Based on the detection of cell-surface markers, flow cytometry identified the OCSCs. Both OCCs and OCSCs were incubated with the PE-conjugated anti-human CD133 antibody at 4°C for 20 min in the dark, and detected with a flow cytometer. Western blotting was conducted to analyze the expression of stemness markers such as c-Myc, Nanog, Sox-2, and Oct-4, to further characterize the OCSCs.
Western Blotting Analysis
For OCSCs identification and LRP-1 expression analysis, the total cellular proteins were extracted from untreated OCCs and OCSCs. In pharmacodynamic experiments, total cellular proteins were extracted from OCCs, OCSCs, and xenograft tumors, all treated with different concentrations of S-HDL, and quantified. Equal amounts of protein samples (60 μg), mixed with loading buffer, were boiled for 10 min and loaded onto an SDS-PAGE gel. Thereafter, the proteins were transferred to PVDF membranes, blocked with 10% non-fat milk for 15 min, incubated with primary antibodies overnight at 4°C, and then incubated with the secondary antibody for 1 h. The protein bands were visualized using Immobilon Western Chemiluminescent HRP substrate.
Expression of LRP-1 and Cellular Uptake of C6-Loaded HDL (C6-HDL)
The expression of LRP-1 in OCCs, OCSCs, and IOSE80 cells was analyzed by Western blotting, as described above. Subsequently, C6-HDL was synthesized by encapsulating the C6 fluorescent dye, instead of Sal, in the HDL shell and quantified, using a multifunctional microplate analyzer. As they were cultured in suspension, OCSCs were not eligible to undergo a cellular uptake analysis. OCCs and IOSE80 cells were treated with 300 ng/mL C6 or C6-HDL for 2 h, respectively, and the cellular uptake of C6 was observed by confocal laser microscopy (FITC, NIKON C2).
Cell Proliferation Assay
OCCs and OCSCs (1x104 cells/well) were seeded in 96-well plates for 24 h, followed by treatment with different concentrations of S-HDL and Sal, for 48 h. The Cell Counting kit-8 (CCK8) was used to measure cell viability. The GraphPad Prism 8 was used to calculate the 50% inhibitory concentration (IC50).
Transcriptome Sequencing Analysis
The gene expression profiles of OCCs, treated with 8 μg/mL S-HDL for 48 h, were obtained using transcriptome sequencing analysis. The t-test algorithm was selected to identify differentially expressed genes (DEGs), and the fold change threshold was set at log2 (fold change) > log2 (1.5) or log2 (fold change) < -log2 (1.5), with the P-value < 0.05. The gene expression profiles of OCCs were compared with those of the control group to evaluate the gene expression level variation between the groups. Finally, Gene Ontology (GO) enrichment analysis was used to biologically annotate the effects of S-HDL on OCCs, and Kyoto Encyclopedia of Genes and Genomes (KEGG) was utilized to analyze the effects of S-HDL on the EMT process, which is regulated by Wnt/β-catenin.
Verification of the Biological Process of S-HDL Affecting OCSCs
Around 5×105 cells/well were cultured in 6-well plates at 37°C for 24 h and then treated with 0.5 µg/mL, 2 µg/mL, and 8 µg/mL S-HDL, and 8 µg/mL Sal and PBS, respectively, for 24 h. Then, the cells were washed and incubated with 3 μL Annexin V-FITC and 3 μL PI for 15 min, in the dark at room temperature and analyzed using flow cytometry (BD FACSCanto II). In addition, Western blotting analysis was performed to evaluate the effects of S-HDL on stemness, EMT, and apoptosis-related proteins.

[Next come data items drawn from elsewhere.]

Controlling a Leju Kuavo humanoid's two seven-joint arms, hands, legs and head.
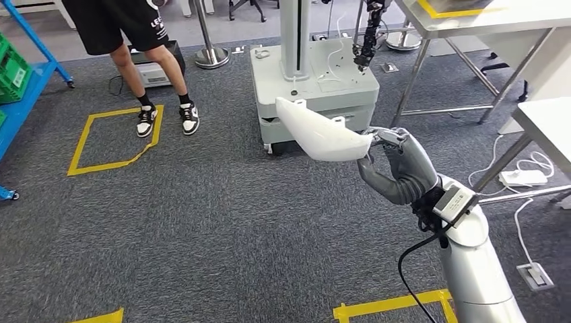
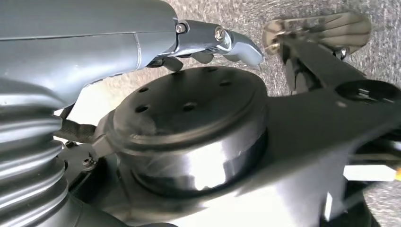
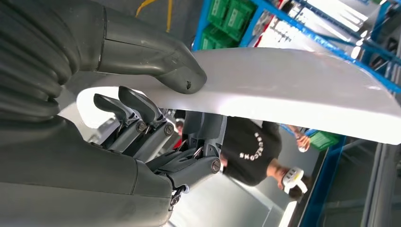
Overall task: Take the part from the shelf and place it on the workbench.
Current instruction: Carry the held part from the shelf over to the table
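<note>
The right hand (image 1: pixel 397 168) grips the part (image 1: pixel 320 131), a long white curved shell, by one end: in the right wrist view the thumb (image 3: pixel 156 61) presses on one face and the fingers (image 3: pixel 142 118) curl against the other. The part juts out from the fingers toward the robot's left, held in the air above the grey carpet (image 1: pixel 202 229), touching nothing else. Beyond the fingers stands a grey wheeled base (image 1: pixel 316 81) with a column. To the right of the fingers are white tabletops (image 1: pixel 545 118) on metal legs, well apart from the part. Far to the left of the fingers a blue shelf (image 1: pixel 30 74) carries green crates (image 1: pixel 10 70); what lies in them cannot be told. A person (image 1: pixel 138 40) in black shorts stands by yellow floor tape (image 1: pixel 111 141). The left hand (image 2: pixel 203 40) appears with a finger stretched out; whether it is open or closed cannot be told.
</note>
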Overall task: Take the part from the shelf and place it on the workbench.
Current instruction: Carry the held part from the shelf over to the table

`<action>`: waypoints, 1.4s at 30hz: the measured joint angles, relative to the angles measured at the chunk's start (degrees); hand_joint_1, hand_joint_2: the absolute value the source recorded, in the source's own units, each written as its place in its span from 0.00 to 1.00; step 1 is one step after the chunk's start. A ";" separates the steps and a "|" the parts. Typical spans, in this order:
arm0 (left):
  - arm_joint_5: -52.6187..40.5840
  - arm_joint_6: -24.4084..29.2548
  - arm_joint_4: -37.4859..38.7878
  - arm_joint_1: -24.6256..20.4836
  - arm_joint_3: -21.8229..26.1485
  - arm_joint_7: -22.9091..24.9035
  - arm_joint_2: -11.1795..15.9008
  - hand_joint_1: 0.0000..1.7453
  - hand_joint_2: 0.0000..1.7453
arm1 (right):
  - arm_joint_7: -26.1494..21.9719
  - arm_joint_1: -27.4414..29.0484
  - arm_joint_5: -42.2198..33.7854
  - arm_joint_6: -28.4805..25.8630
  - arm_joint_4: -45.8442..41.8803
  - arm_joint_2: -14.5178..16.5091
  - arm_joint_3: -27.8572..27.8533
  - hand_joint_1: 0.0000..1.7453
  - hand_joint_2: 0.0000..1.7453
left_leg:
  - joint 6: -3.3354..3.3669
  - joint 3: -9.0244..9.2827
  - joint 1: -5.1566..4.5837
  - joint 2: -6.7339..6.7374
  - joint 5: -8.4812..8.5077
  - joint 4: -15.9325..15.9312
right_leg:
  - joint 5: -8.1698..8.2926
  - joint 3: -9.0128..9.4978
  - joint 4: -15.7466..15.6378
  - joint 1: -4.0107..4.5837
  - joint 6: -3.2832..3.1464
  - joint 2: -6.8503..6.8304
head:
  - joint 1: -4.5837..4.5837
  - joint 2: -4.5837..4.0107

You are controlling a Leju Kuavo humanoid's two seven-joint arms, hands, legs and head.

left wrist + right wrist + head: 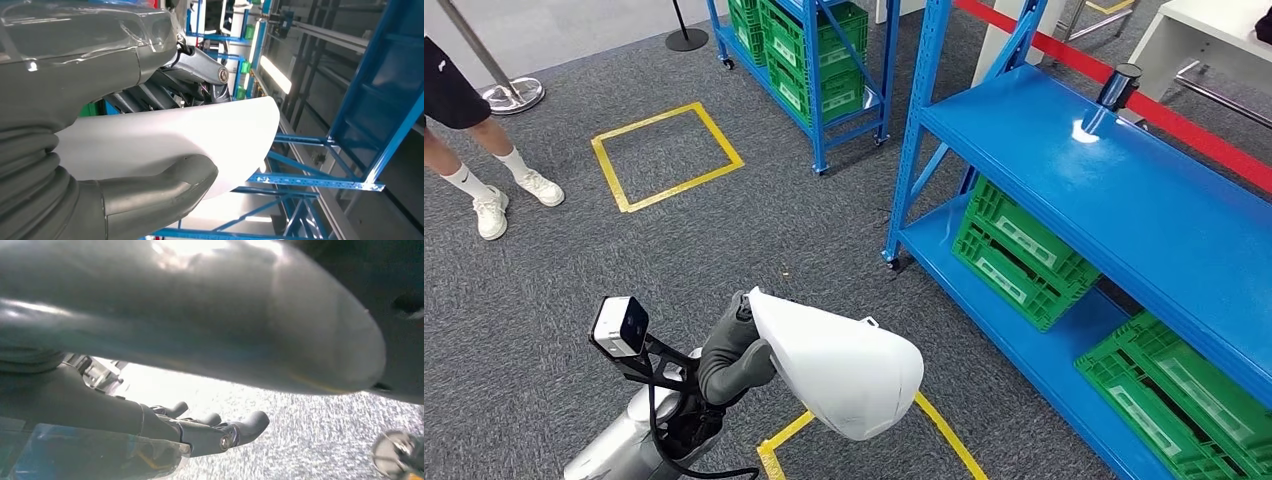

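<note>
The white part [839, 365] is held clear of the blue shelf [1124, 200], clamped between thumb [165, 187] and fingers of the left hand [734, 355] above carpet. Right hand [200, 432] fingers appear loosely extended, holding nothing. Risk: the smooth curved shell is gripped at one edge only; slippage during walking is judged possible.

Head view: high, looking forward and down over grey carpet [724, 260] and blue shelving [1124, 210]. Left wrist view: close behind its hand [75, 165], facing the shelving [370, 125] (shared with head view). Right wrist view: close, low, facing carpet [310, 440].
</note>
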 joint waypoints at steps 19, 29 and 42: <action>-0.03 -0.04 -0.65 -0.20 0.08 0.02 0.24 1.00 1.00 | 0.00 -0.11 -0.06 0.46 0.01 0.07 0.06 0.00 0.00 | -1.30 -0.56 -0.04 3.81 -1.92 2.06 | 3.63 4.63 -9.22 0.57 -2.21 -1.57 | -0.13 0.00; -0.04 -0.07 -0.76 -0.15 -0.29 -0.01 0.09 1.00 1.00 | 0.00 0.00 -0.07 0.36 0.05 0.04 0.17 0.00 0.00 | 0.08 -0.03 -0.13 0.19 -0.34 0.27 | -2.18 -2.73 5.76 0.41 -1.15 -0.33 | 0.13 0.00; -0.01 -0.09 -0.71 -0.13 -0.40 -0.02 0.34 1.00 1.00 | 0.00 -0.16 0.11 0.41 0.14 0.07 0.35 0.00 0.00 | -2.87 -8.34 0.51 1.42 -8.37 16.92 | 3.07 4.84 -8.88 0.46 -2.95 -1.29 | -0.24 0.00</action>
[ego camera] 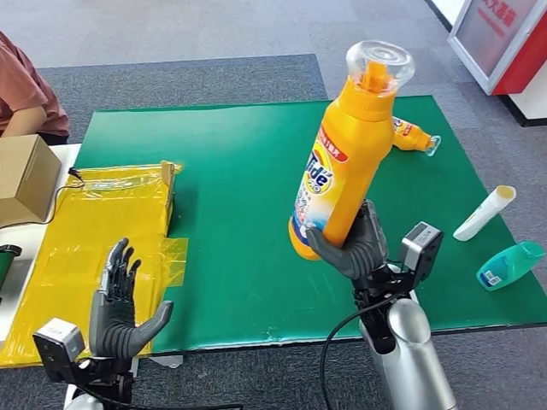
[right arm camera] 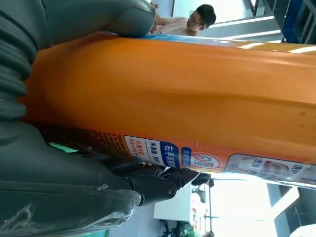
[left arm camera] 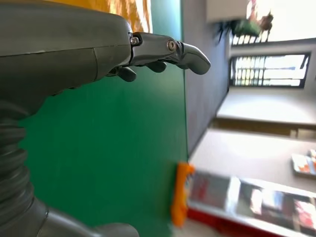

Efficacy of S-HDL on Mice Model of Ovarian Cancer
Forty BALB/c-nu nude female mice (4–5 weeks old) were purchased from Beijing HFK Bioscience Co., Ltd, and maintained in a laminar airflow cabinet, under a specific pathogen-free environment. The mice were treated according to the National Guidelines for the Care and Use of Laboratory Animals. All animal protocols were approved by the Animal Ethics Committee of Jilin University.
After 1 week of acclimation, 2×106 SKOV3 cells were subcutaneously injected into the left hind limb. After one week, tumor-bearing mice were randomly divided into six groups (six mice per group), to receive intravenous treatment with saline, S-HDL (l) (200 μg/kg S-HDL), S-HDL (h) (400 μg/kg S-HDL), S-HDL+DDP (200 μg/kg S-HDL combined with 1 mg/kg cisplatin), DDP (2 mg/kg cisplatin), and Sal (400 μg/kg Sal), once every three days for three weeks. The body mass of the mice was measured and noted every three days. After three weeks of treatment, the mice were euthanized and the tumors, serum, liver, and spleen were collected and weighed. To evaluate the anti-tumor mechanisms of S-HDL, the removed tumors were fixed in 4% paraformaldehyde for histological examination or frozen for Western blotting analysis.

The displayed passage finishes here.